While I expected to see the ubiquitous South American mutt there (slightly dirty, skinny, no collar, sleeps everywhere), what I didn't expect was the preponderance of cats on the island. They were everywhere, sleeping on top of roofs, begging food at the local diner with the sand floor (named "Rasta Pasta" and playing Bob Marley, of course), and hanging out at what we called "The Cattery", a run-down lot on the beach that must have had at least 25 cats sleeping in and around it. If you look back up at the picture above, you'll see a cat just walking past the fence gate on the right side.

There were also various native animals -- iguanas sunning by the bar on the beach, tiny lizards that lifted up their tails and fled across the road in front of you, brightly coloured birds, starfish wishing that people would stop picking them up from their underwater homes, and crabs of various colours (orange, blue, and a gorgeous iridescent purple) who scuttled back into their holes as soon as you stopped to look at them.

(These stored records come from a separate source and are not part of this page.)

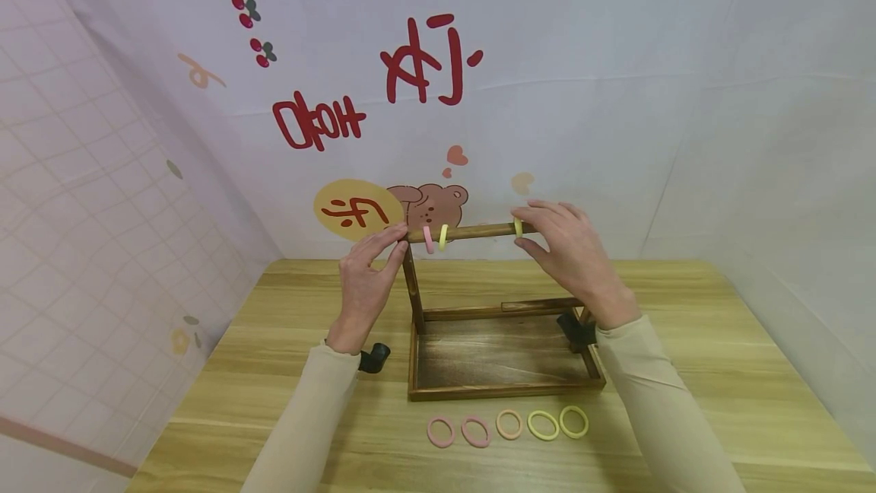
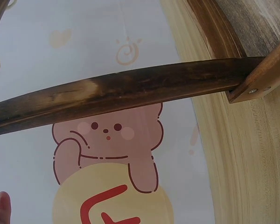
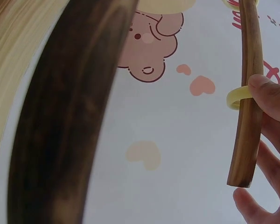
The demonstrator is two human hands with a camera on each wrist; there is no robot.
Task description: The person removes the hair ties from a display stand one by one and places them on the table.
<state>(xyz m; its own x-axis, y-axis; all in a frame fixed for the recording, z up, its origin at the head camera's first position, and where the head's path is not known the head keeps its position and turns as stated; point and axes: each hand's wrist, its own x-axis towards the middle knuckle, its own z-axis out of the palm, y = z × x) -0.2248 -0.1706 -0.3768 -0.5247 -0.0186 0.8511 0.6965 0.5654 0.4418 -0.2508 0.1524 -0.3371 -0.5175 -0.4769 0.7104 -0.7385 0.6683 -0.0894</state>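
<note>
A wooden bar point(image 1: 479, 232) runs across the top of a dark wooden stand. At its left end, by the top of the upright post point(image 1: 414, 287), my left hand point(image 1: 366, 280) pinches the bar between fingers and thumb. My right hand point(image 1: 568, 249) pinches a yellow ring point(image 3: 235, 98) that goes around the bar near its right end. In the right wrist view that bar end is bare. A pink ring point(image 1: 428, 240) and another yellow ring point(image 1: 443, 237) hang on the bar nearer the left hand. Only a fingertip point(image 2: 3, 207) shows in the left wrist view.
The stand's shallow tray base point(image 1: 506, 391) sits on the wood-grain table point(image 1: 691, 356). In front of it lies a row of rings: pink point(image 1: 441, 431), orange point(image 1: 509, 424) and yellow point(image 1: 573, 422). A printed cloth point(image 1: 582, 112) hangs close behind the stand.
</note>
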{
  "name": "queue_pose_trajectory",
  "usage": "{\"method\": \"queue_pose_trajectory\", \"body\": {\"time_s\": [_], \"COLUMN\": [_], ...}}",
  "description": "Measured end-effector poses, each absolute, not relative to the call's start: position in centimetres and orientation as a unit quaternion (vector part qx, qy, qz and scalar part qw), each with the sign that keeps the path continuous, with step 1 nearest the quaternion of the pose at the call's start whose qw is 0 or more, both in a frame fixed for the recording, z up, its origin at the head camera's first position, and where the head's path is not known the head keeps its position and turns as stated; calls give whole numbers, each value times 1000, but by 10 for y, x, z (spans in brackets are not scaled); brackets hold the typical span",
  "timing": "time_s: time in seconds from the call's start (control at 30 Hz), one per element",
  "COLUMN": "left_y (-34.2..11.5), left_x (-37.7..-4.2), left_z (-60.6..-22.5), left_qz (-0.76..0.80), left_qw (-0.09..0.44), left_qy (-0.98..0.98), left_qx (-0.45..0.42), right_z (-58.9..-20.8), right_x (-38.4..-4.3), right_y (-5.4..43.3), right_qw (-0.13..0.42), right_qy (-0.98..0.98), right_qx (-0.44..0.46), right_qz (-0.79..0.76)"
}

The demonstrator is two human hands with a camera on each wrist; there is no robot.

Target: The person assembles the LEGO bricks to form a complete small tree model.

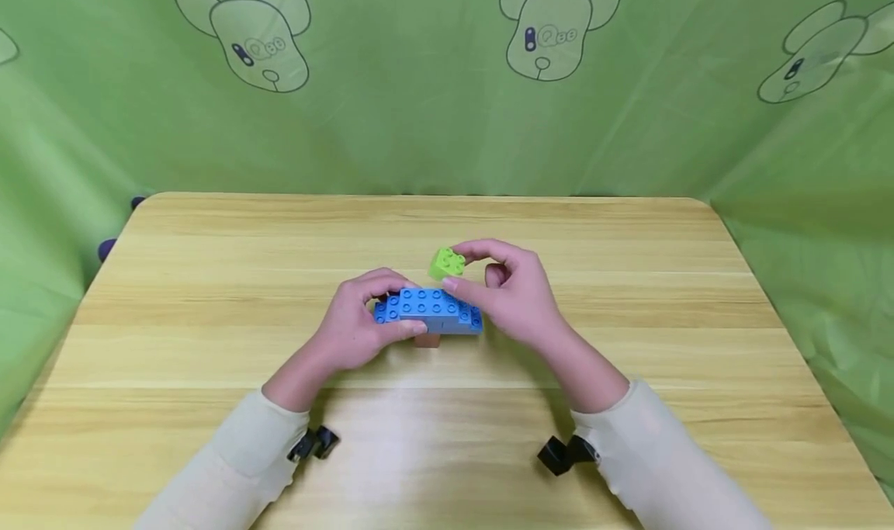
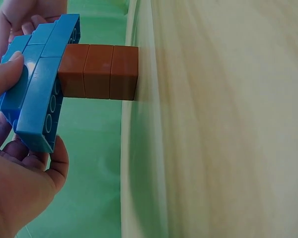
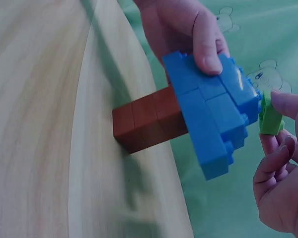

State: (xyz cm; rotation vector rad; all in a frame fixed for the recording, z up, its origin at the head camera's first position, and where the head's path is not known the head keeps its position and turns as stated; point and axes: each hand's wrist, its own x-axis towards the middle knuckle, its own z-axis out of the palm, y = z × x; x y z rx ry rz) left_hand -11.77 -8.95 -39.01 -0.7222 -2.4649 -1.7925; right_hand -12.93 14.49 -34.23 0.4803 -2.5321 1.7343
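Observation:
A stepped block of blue toy bricks [image 1: 429, 308] sits on a column of brown bricks [image 2: 98, 72]. The column's lower end meets or nearly meets the tabletop. My left hand [image 1: 356, 324] grips the blue bricks at their left side, thumb on the front face and fingers round the back. In my right hand [image 1: 520, 289], a small light-green brick [image 1: 447, 264] is pinched between thumb and fingers. It is tilted, by the studs of the top blue layer; the right wrist view shows the green brick [image 3: 271, 118] close to those studs, contact unclear.
The wooden table [image 1: 230, 282] has rounded far corners. Green curtains [image 1: 419, 126] with printed animal heads hang behind it and at both sides. Black wrist devices [image 1: 324, 441] project inward from the light sleeves [image 1: 237, 452].

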Motion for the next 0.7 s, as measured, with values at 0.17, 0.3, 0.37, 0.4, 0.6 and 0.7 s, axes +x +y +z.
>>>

Of course, not everything was fabulous. The sheer amount of garbage was a little disconcerting at times, and walking back to our B&B at night was very dark and the clicking noises of crabs was a little worrisome. Far more worrisome, of course, after Meghan's sister Bronwen and Bronwen's fiance Sean were mugged one night walking back to their beach cabana. It was a very sobering experience for all of us on an island that we'd been repeatedly assured was very, very safe (and which felt safe too -- I didn't lock my bike, I wandered around by myself a lot). Admittedly, the theft was so uncommon that Sean and Bronwen became somewhat famous around the island (they were the 'muggees'), and the police force took it very seriously, with many more of them patrolling the streets in the days after the mugging.

But despite that one bad moment, Caye Caulker was a great place to spend a week. It felt real, not some cleaned-up version of a Caribbean island but a real place where people cooked and fished and played basketball on the court by the ocean. A place where people talked over the football scores at the supermarket and sent their kids to school and said hello to you as you went by. A place where I could relax.

I Listened.

Well, I took my own advice, and I had a great time on my week-long vacation in Belize. This may also be because I'm currently listening to a Sarah Harmer concert on CBC Radio Two, but the post-vacation blues haven't quite set in yet. So, since it's a quiet Sunday afternoon and I don't want to start applying for jobs until tomorrow, I'm going to write a bunch of short pieces about my vacation. They're not connected enough to be a single post -- just thoughts and reflections, and maybe even some pictures.